=== Goal of the exercise ===
Show each line of the data below in which "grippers" occurs.

=== Available records ===
*** Begin section ***

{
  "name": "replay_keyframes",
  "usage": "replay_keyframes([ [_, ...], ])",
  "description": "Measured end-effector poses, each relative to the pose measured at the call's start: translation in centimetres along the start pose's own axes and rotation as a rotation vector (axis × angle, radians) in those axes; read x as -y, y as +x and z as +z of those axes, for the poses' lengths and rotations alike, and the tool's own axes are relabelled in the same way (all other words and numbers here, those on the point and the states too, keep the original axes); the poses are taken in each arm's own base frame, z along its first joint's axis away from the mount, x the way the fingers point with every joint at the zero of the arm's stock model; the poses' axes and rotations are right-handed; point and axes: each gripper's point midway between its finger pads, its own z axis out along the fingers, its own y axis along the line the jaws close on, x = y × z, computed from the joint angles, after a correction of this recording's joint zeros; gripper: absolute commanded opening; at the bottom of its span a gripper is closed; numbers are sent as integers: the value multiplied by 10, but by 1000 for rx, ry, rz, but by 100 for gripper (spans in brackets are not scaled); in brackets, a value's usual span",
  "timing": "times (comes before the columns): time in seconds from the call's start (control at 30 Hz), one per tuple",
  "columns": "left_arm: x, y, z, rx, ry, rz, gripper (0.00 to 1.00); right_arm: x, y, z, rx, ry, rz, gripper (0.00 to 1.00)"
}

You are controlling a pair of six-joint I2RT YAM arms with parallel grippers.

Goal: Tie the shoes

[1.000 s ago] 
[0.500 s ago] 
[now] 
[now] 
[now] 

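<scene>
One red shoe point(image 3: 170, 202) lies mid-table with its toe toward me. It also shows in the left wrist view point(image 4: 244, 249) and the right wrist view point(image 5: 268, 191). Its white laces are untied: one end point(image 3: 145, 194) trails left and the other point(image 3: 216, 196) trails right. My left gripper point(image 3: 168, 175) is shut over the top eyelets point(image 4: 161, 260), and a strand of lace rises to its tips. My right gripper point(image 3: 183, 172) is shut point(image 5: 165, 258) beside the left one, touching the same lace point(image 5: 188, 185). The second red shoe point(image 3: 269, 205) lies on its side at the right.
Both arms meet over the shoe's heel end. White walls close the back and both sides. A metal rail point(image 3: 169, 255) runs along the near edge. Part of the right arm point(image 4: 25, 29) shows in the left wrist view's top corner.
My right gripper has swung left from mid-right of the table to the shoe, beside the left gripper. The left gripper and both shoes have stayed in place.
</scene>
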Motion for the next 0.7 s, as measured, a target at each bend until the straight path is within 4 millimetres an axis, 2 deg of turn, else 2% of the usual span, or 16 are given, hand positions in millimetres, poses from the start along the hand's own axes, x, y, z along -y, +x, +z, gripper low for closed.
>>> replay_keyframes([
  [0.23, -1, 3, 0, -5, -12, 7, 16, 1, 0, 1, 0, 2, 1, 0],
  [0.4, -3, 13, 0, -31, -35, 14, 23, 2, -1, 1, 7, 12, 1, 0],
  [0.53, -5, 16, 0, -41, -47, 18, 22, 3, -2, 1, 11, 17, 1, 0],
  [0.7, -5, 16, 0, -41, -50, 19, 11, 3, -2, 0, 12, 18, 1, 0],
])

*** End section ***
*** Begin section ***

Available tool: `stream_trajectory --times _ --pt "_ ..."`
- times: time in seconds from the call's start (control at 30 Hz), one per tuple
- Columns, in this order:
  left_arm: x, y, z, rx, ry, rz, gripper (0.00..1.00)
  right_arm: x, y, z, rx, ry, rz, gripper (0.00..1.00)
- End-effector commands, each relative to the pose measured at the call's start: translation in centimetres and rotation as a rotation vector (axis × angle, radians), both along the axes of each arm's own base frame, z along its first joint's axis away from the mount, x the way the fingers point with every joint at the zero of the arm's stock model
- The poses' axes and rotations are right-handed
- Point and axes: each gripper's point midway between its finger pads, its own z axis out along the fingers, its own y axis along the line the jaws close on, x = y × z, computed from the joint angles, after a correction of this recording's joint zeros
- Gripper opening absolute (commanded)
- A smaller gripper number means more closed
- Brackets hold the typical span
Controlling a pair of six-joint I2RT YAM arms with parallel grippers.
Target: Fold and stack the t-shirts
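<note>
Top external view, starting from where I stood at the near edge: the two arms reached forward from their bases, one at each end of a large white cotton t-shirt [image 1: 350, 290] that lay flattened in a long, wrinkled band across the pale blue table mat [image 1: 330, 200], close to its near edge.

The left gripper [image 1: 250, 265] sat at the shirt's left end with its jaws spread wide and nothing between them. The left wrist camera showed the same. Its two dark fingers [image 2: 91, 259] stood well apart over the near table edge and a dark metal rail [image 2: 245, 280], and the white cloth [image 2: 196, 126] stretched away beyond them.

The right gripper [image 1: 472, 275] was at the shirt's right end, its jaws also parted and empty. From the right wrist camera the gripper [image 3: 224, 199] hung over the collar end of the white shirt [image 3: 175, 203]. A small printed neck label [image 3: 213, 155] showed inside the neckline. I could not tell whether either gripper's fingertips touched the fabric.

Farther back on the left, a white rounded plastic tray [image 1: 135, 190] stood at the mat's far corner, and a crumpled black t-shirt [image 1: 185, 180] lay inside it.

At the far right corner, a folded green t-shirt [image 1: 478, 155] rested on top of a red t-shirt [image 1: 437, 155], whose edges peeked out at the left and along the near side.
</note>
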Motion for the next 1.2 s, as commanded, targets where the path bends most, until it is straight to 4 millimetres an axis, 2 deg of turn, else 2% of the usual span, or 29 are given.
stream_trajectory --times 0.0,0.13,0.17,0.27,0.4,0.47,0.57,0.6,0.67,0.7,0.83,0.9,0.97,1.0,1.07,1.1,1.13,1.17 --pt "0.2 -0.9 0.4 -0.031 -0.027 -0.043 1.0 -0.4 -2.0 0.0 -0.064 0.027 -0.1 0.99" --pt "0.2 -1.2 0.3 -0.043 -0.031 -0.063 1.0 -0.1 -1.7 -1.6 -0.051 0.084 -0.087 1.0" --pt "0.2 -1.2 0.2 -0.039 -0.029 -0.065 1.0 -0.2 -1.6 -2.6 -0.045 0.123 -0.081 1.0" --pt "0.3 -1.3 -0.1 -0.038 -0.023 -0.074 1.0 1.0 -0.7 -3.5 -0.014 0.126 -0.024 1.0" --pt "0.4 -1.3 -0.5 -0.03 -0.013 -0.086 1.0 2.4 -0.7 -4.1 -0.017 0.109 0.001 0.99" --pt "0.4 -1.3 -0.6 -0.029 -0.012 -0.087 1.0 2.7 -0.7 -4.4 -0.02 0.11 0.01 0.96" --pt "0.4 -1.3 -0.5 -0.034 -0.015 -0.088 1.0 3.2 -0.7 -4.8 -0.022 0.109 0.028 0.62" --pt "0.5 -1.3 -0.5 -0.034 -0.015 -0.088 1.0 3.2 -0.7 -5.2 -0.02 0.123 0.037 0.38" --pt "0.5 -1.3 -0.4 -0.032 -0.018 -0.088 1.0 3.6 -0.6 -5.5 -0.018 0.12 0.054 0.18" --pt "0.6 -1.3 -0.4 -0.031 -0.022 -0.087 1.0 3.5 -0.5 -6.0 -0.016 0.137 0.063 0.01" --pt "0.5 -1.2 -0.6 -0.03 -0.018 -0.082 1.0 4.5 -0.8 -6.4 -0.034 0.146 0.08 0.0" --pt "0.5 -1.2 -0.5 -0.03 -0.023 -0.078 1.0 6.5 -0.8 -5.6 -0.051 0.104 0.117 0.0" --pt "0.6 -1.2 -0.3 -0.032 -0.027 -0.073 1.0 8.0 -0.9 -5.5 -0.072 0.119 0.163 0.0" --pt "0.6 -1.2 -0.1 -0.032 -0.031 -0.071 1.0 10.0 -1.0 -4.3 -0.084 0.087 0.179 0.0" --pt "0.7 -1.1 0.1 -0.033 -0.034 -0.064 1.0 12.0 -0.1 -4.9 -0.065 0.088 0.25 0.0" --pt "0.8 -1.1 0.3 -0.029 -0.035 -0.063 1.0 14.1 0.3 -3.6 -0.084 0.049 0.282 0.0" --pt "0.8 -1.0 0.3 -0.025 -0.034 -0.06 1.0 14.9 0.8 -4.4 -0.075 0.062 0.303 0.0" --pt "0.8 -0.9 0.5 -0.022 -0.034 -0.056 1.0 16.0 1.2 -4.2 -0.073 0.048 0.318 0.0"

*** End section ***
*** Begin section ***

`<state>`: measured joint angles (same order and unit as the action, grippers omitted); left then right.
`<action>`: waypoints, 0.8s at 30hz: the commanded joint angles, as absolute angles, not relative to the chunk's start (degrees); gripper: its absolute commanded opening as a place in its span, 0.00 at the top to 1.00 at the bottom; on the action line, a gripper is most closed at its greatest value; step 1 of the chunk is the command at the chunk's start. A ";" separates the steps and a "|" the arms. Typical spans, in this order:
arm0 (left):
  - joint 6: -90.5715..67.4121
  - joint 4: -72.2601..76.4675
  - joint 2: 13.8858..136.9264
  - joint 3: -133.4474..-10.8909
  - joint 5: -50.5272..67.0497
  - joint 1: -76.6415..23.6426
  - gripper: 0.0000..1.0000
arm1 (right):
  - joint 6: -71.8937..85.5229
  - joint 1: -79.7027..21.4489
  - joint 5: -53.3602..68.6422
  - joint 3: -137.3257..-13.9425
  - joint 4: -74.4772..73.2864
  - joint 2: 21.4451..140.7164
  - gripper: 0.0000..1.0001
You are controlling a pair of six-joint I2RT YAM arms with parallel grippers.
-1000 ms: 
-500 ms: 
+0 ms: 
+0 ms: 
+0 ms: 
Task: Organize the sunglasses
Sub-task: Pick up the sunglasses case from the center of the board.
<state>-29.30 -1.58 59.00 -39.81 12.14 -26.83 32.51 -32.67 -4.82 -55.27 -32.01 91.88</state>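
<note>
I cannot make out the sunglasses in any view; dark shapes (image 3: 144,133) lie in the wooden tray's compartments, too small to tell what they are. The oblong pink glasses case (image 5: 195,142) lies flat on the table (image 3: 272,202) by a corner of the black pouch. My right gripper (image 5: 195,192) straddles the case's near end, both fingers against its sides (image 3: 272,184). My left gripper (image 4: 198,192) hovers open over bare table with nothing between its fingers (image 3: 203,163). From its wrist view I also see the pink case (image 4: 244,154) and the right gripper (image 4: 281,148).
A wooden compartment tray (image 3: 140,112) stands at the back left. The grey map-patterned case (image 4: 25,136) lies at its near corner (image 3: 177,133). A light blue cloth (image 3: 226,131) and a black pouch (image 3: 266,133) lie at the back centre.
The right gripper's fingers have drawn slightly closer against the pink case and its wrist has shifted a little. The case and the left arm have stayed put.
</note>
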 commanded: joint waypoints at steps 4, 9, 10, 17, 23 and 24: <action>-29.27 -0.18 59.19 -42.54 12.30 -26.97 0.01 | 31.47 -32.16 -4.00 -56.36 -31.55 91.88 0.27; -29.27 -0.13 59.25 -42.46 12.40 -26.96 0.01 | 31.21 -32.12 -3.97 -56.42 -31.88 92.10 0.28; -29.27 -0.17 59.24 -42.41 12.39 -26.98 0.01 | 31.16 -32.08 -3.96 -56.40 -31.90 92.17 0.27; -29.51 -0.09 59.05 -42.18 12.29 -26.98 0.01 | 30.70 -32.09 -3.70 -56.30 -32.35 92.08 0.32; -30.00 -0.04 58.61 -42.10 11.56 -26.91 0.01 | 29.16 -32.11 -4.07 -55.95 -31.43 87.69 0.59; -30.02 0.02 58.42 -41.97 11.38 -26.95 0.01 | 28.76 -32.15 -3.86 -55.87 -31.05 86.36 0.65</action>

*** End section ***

=== The answer ===
You are controlling a pair of six-joint I2RT YAM arms with parallel grippers.
Controlling a pair of six-joint I2RT YAM arms with parallel grippers.
`<state>`: measured joint angles (same order and unit as the action, grippers omitted); left then right.
You are controlling a pair of six-joint I2RT YAM arms with parallel grippers.

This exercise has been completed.